● **Brief**:
Would you copy the lines below exactly and omit the images?

[Start of Attachment]

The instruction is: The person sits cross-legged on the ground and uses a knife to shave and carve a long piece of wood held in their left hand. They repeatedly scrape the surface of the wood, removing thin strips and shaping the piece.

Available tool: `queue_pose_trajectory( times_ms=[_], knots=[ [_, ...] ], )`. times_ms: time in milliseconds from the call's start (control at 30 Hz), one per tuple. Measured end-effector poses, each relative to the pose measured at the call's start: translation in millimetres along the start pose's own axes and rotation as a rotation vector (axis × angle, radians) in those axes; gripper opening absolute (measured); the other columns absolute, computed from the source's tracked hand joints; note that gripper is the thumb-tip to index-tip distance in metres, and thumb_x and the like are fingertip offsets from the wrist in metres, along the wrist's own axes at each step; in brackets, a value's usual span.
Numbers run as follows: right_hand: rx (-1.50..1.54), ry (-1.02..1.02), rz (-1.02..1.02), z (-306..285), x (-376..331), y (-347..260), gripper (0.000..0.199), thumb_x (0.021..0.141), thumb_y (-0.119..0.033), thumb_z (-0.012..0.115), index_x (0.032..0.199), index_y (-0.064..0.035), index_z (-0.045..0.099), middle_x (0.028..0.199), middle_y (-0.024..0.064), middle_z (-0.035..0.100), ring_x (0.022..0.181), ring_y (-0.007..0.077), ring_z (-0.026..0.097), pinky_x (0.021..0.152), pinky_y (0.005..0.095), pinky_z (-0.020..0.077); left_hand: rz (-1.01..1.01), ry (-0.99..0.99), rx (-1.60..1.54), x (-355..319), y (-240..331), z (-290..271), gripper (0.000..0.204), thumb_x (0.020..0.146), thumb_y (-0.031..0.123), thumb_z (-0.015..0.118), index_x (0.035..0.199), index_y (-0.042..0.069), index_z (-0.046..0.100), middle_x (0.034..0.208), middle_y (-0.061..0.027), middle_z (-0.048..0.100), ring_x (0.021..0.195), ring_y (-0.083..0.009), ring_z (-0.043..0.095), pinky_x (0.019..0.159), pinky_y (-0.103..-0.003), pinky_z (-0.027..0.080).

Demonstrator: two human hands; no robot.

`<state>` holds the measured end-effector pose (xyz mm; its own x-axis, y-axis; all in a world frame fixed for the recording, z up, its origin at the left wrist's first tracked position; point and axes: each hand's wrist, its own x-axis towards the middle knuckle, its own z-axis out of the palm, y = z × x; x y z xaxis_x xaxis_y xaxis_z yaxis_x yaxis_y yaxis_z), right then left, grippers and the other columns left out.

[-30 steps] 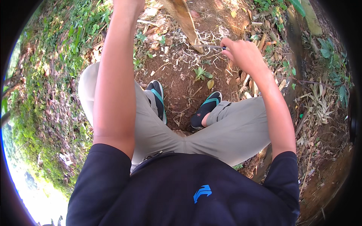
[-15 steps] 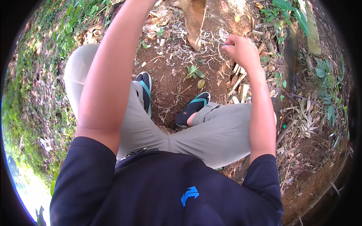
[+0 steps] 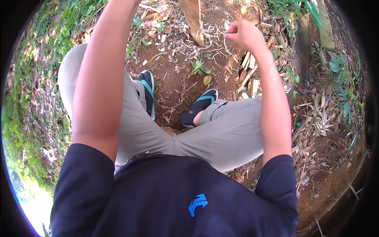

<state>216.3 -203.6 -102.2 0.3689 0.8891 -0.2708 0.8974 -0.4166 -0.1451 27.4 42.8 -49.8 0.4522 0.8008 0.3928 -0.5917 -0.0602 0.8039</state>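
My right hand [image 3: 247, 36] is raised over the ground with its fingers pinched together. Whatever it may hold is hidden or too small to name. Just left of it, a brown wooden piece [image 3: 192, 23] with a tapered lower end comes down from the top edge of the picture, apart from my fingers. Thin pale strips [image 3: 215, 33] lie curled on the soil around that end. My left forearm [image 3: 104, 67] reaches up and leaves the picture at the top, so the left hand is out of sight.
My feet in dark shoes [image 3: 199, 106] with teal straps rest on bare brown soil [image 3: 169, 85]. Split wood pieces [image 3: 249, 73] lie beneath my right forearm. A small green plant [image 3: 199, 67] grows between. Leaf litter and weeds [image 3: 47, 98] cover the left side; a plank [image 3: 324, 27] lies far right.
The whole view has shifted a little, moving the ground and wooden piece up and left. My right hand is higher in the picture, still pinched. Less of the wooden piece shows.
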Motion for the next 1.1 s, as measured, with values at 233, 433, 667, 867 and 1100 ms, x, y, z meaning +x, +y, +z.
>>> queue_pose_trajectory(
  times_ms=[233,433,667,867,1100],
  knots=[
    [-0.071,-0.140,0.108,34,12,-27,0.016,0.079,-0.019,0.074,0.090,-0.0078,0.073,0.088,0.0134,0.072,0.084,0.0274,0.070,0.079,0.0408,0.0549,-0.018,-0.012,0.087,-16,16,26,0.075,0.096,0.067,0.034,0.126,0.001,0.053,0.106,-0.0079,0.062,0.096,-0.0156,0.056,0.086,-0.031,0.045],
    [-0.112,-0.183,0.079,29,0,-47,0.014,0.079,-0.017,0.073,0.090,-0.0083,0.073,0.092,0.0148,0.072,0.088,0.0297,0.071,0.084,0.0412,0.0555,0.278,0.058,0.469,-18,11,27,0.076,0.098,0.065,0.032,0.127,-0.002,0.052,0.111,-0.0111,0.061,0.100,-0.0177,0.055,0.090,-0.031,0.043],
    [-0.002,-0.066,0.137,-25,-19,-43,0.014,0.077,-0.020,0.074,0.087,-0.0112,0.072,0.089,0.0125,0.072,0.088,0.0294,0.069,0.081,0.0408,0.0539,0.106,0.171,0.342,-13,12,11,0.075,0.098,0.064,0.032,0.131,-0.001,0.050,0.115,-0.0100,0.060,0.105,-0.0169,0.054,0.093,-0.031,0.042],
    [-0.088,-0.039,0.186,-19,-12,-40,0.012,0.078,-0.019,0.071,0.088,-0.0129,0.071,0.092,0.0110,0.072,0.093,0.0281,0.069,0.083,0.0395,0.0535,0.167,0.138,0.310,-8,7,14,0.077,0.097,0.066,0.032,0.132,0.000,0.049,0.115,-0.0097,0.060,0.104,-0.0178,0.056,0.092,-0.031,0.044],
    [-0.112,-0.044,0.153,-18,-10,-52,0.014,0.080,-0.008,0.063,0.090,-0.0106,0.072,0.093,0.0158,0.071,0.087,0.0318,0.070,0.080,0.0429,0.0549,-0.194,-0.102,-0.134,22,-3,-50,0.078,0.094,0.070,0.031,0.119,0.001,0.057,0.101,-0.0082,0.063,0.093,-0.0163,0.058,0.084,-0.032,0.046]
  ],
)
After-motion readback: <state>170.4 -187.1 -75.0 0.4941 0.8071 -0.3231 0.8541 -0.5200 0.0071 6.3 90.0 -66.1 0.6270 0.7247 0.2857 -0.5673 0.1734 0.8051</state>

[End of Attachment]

● **Reply**:
The instruction is: The person sits cross-legged on the ground and uses a knife to shave and carve a long piece of wood held in their left hand. They repeatedly scrape the surface of the wood, removing thin strips and shaping the piece.

Available tool: `queue_pose_trajectory( times_ms=[_], knots=[ [_, ...] ], )`. times_ms: time in milliseconds from the call's start (control at 30 Hz), one per tuple. Measured end-effector poses, each relative to the pose measured at the call's start: translation in millimetres along the start pose's own axes and rotation as a rotation vector (axis × angle, radians) in those axes; gripper opening absolute (measured); the other columns absolute, computed from the source's tracked hand joints; note that gripper is the thumb-tip to index-tip distance in metres, and thumb_x and the like are fingertip offsets from the wrist in metres, along the wrist's own axes at each step; in brackets, a value's usual span.
Numbers run as follows: right_hand: rx (-1.50..1.54), ry (-1.02..1.02), rz (-1.02..1.02), z (-306..285), x (-376..331), y (-347..260), gripper (0.000..0.199), thumb_x (0.021..0.141), thumb_y (-0.119..0.033), thumb_z (-0.012..0.115), index_x (0.032..0.199), index_y (-0.064..0.035), index_z (-0.045..0.099), middle_x (0.028..0.199), middle_y (-0.024..0.064), middle_z (-0.035..0.100), ring_x (0.022..0.181), ring_y (-0.007..0.077), ring_z (-0.026..0.097), pinky_x (0.021..0.152), pinky_y (0.005..0.095), pinky_z (-0.020..0.077); left_hand: rz (-1.01..1.01), ry (-0.99..0.99), rx (-1.60..1.54), x (-355..319), y (-240..331), z (-290..271), gripper (0.000..0.204), thumb_x (0.020..0.146), thumb_y (-0.031..0.123), thumb_z (-0.015..0.118), index_x (0.035..0.199), index_y (-0.042..0.069), index_z (-0.046..0.100), middle_x (0.034..0.208), middle_y (-0.061..0.027), middle_z (-0.048..0.100), ring_x (0.021..0.195), ring_y (-0.083..0.009), ring_z (-0.043..0.095), pinky_x (0.019..0.159), pinky_y (-0.103..-0.003), pinky_z (-0.027..0.080).

Demonstrator: two human hands; no robot.

`<state>` holds the measured end-effector pose (xyz mm; its own x-axis, y-axis; all in a world frame fixed for the recording, z up, its origin at the left wrist's first tracked position; point and axes: each hand's wrist, its own x-axis towards the middle knuckle, its own z-axis out of the palm, y = z × x; x y z xaxis_x xaxis_y xaxis_z yaxis_x yaxis_y yaxis_z), right then left, grippers and the other columns left out.

[-30 steps] 
[-15 steps] 
[+0 steps] 

<state>216.3 -203.6 -102.2 0.3689 0.8891 -0.2708 0.8974 -0.4166 -0.1451 27.4 42.8 -49.8 0.4522 0.8008 0.3928 -0.5917 -0.0602 0.8039</state>
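My right hand [image 3: 247, 36] is raised over the ground with its fingers pinched together. Whatever it may hold is hidden or too small to name. Just left of it, a brown wooden piece [image 3: 192, 23] with a tapered lower end comes down from the top edge of the picture, apart from my fingers. Thin pale strips [image 3: 215, 33] lie curled on the soil around that end. My left forearm [image 3: 104, 67] reaches up and leaves the picture at the top, so the left hand is out of sight.
My feet in dark shoes [image 3: 199, 106] with teal straps rest on bare brown soil [image 3: 169, 85]. Split wood pieces [image 3: 249, 73] lie beneath my right forearm. A small green plant [image 3: 199, 67] grows between. Leaf litter and weeds [image 3: 47, 98] cover the left side; a plank [image 3: 324, 27] lies far right.
The whole view has shifted a little, moving the ground and wooden piece up and left. My right hand is higher in the picture, still pinched. Less of the wooden piece shows.
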Motion for the next 1.1 s, as measured, with values at 233, 433, 667, 867 and 1100 ms, x, y, z meaning +x, +y, +z.
>>> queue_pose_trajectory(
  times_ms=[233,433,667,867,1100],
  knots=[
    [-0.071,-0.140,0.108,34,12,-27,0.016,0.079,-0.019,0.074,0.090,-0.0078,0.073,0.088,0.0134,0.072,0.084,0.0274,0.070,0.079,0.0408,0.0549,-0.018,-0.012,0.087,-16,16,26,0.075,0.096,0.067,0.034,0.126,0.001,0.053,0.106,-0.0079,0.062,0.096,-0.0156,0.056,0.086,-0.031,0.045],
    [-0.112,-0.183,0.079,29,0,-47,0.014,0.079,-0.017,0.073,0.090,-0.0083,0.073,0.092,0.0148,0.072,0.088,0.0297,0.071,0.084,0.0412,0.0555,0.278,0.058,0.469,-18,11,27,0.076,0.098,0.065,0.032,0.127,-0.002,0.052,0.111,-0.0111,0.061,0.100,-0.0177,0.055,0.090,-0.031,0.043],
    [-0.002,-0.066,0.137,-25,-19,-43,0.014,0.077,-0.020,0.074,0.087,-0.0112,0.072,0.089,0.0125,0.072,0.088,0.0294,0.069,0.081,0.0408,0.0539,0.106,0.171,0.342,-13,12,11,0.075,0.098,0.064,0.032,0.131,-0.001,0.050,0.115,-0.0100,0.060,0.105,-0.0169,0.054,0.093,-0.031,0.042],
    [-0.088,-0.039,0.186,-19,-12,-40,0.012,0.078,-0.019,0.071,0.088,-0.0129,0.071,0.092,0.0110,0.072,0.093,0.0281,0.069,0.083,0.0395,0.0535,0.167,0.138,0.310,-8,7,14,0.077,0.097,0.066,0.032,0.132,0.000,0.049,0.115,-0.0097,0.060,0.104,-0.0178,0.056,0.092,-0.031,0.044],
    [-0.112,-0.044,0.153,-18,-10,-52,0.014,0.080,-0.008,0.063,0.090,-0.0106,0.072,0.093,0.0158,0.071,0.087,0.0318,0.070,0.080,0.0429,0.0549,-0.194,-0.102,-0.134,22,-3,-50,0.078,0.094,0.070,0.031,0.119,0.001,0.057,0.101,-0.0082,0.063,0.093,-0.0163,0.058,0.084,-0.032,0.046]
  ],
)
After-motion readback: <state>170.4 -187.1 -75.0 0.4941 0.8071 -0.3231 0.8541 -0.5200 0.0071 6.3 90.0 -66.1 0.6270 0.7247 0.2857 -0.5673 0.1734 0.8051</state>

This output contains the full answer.